- Unilateral: 1 in 2,000 births.
- Bilateral: 1 in 5,000 births.
- Unilateral: nonvisualisation of one kidney with normal bladder and amniotic fluid. Color Doppler demonstrates single renal artery. There may be compensatory hypertrophy of the contralateral kidney.
- Bilateral: nonvisualisation of the kidneys and bladder in combination with anhydramnios >17 weeks’ gestation. Failure to visualise renal arteries with colour Doppler. Adrenal glands assume discoid shape and move laterally and inferiorly. Small fetal chest, cardiac hypertrophy and talipes are seen.
- In the majority of cases, renal agenesis is a sporadic and isolated abnormality.
- Chromosomal defects, mainly trisomy 18, are found in 1-2% of cases.

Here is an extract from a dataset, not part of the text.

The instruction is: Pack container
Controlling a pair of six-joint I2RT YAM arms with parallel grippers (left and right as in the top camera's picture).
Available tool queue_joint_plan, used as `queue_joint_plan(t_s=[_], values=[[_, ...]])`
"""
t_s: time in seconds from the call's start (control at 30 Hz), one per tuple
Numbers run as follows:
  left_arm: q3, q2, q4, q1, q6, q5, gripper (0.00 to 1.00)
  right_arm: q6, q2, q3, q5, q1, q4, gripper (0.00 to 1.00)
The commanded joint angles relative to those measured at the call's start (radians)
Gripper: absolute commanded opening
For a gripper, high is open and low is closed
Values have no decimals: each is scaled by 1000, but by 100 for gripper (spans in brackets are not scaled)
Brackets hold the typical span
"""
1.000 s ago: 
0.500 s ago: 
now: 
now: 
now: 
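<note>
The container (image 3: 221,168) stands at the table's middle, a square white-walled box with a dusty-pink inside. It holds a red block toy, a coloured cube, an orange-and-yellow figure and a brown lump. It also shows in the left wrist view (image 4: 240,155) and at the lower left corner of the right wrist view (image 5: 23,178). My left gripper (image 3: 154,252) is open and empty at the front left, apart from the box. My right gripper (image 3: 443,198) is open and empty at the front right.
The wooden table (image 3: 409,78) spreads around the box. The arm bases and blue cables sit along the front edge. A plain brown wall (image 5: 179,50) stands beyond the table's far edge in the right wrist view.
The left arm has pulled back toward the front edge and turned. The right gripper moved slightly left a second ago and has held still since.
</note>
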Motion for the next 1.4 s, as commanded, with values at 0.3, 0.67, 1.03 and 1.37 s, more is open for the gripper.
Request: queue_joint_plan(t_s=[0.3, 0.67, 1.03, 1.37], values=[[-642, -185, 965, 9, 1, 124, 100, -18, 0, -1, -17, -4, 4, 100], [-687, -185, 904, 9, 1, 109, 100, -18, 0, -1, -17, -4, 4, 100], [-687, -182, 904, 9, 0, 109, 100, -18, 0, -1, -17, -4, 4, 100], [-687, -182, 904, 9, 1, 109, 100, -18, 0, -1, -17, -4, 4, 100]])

- Associated syndromes are found in 10% of cases. The most common are: Fraser syndrome (autosomal recessive condition characterized by renal agenesis, laryngeal atresia, cryptophthalmos, syndactyly) and VACTREL association (vertebral and ventricular septal defects, anal atresia, tracheoesophageal fistula, renal anomalies, radial dysplasia and single umbilical artery), MURCS association (sporadic; hypoplastic or bicornuate uterus, renal agenesis or dysplasia, vertebral and rib abnormalities).
- Detailed ultrasound examination.
- Karyotyping in cases with additional abnormalities.
- In isolated cases follow-up should be standard.
- Standard obstetric care and delivery.
- Bilateral is lethal, usually in the neonatal period due to pulmonary hypoplasia.
- Unilateral has normal prognosis. In some patients there may be vesicoureteric reﬂux. Girls should have a pelvic ultrasound to look for abnormalities in the Müllerian structures postnatally.
- Non-syndromic: 3%.
- In 15% of cases, one of the parents has unilateral renal agenesis and in these families the risk of recurrence is increased.